• Work request
Return an exact transcript of the material below from the line containing "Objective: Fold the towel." through its final line, and no other lines.
..............................
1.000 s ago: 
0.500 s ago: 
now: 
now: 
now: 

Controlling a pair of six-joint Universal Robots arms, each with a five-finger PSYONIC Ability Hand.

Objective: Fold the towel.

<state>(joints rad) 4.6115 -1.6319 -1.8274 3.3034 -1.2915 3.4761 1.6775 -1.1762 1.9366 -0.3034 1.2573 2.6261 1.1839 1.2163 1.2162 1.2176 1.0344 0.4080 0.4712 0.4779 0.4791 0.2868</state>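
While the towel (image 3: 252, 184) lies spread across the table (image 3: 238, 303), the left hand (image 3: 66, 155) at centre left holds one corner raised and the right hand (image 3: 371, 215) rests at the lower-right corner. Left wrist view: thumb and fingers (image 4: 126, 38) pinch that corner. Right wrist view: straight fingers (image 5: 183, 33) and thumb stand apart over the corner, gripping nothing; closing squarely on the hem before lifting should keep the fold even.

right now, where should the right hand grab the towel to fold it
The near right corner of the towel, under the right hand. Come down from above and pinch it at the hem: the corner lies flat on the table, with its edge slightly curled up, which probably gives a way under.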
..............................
• Task answer
Objective: Fold the towel.

<state>(joints rad) 4.6115 -1.6319 -1.8274 3.3034 -1.2915 3.4761 1.6775 -1.1762 1.9366 -0.3034 1.2573 2.6261 1.1839 1.2163 1.2162 1.2176 1.0344 0.4080 0.4712 0.4779 0.4791 0.2868</state>
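While the towel (image 3: 252, 184) lies spread across the table (image 3: 238, 303), the left hand (image 3: 66, 155) at centre left holds one corner raised and the right hand (image 3: 371, 215) rests at the lower-right corner. Left wrist view: thumb and fingers (image 4: 126, 38) pinch that corner. Right wrist view: straight fingers (image 5: 183, 33) and thumb stand apart over the corner, gripping nothing; closing squarely on the hem before lifting should keep the fold even.

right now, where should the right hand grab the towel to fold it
The near right corner of the towel, under the right hand. Come down from above and pinch it at the hem: the corner lies flat on the table, with its edge slightly curled up, which probably gives a way under.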

There is no more to the exercise.